School of Information & Electrical Engineering, Zhejiang University City College, Hangzhou, China.
Key Laboratory of Biomedical Engineering of Ministry of Education, Zhejiang University, Hangzhou, China.
Ultrason Imaging. 2019 Mar;41(2):78-93. doi: 10.1177/0161734618820112. Epub 2018 Dec 16.
The detection of the media-adventitia (MA) border in intravascular ultrasound (IVUS) images is essential for vessel assessment and disease diagnosis. However, it remains a challenging task, considering the existence of plaque, calcification, and various artifacts. In this article, an effective method based on classification is proposed to extract the MA border in IVUS images. First, a novel morphologic feature describing the relative position of each structure relative to the MA border, called RPES for short, is proposed. Then, the RPES feature and other features are employed in a multiclass extreme learning machine (ELM) to classify IVUS images into nine classes including the MA border and other structures. At last, a modified snake model is employed to effectively detect the MA border in the rectangular domain, in which a modified external force field is constructed on the basis of local border appearances and classification results. The proposed method is evaluated on a public dataset with 77 IVUS images by three indicators in eight situations, such as calcification and a guide wire artifact. With the proposed RPES feature, detection performances are improved by more than 39 percent, which shows an apparent advantage in comparative experiments.

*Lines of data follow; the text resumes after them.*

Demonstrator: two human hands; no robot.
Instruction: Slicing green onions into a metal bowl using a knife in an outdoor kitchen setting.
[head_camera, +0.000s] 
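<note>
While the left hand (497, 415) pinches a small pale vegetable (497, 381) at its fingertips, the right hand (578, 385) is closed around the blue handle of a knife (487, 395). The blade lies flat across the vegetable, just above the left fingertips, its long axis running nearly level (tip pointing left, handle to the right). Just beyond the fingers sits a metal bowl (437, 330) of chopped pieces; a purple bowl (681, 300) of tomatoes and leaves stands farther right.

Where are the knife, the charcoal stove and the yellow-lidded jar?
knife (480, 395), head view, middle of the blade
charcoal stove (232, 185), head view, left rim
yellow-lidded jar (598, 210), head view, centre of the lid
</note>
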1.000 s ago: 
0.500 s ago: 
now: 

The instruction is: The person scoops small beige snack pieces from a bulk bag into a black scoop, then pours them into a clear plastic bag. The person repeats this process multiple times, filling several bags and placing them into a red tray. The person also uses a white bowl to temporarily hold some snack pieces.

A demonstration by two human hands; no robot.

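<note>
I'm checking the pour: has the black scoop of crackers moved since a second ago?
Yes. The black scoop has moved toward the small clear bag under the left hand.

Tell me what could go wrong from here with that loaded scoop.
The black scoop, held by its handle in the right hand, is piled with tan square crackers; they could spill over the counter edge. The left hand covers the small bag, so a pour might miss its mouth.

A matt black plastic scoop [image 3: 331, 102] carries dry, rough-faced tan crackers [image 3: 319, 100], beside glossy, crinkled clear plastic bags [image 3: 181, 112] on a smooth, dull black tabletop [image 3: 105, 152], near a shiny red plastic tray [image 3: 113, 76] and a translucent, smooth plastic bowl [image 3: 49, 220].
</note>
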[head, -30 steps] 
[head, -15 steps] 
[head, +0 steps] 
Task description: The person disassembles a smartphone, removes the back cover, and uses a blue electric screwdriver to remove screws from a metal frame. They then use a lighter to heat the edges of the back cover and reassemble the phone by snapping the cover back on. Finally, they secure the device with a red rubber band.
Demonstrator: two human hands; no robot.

Furthermore, compared with two other existing methods used on the same dataset, the proposed method achieves 18 of the best indicators among 24, demonstrating its higher capability in detecting the MA border.
血管内超声(IVUS)图像中血管中层-外膜(MA)边界的检测对于血管评估和疾病诊断至关重要。然而,考虑到斑块、钙化和各种伪影的存在,这仍然是一项具有挑战性的任务。本文提出了一种基于分类的有效方法,用于提取 IVUS 图像中的 MA 边界。首先,提出了一种新的形态特征 RPES,用于描述每个结构相对于 MA 边界的相对位置。然后,将 RPES 特征和其他特征应用于多类极端学习机(ELM)中,将 IVUS 图像分为包括 MA 边界和其他结构在内的九类。最后,在矩形域中使用改进的蛇模型,根据局部边界外观和分类结果构建改进的外部力场,有效地检测 MA 边界。该方法在一个包含 77 张 IVUS 图像的公共数据集上进行了评估,在八种情况下(如钙化和导丝伪影)使用三个指标进行评估。通过引入所提出的 RPES 特征,检测性能提高了 39%以上,在对比实验中具有明显的优势。此外,与在同一数据集上使用的另外两种现有方法相比,所提出的方法在 24 个指标中获得了 18 个最佳指标,表明其在检测 MA 边界方面具有更高的能力。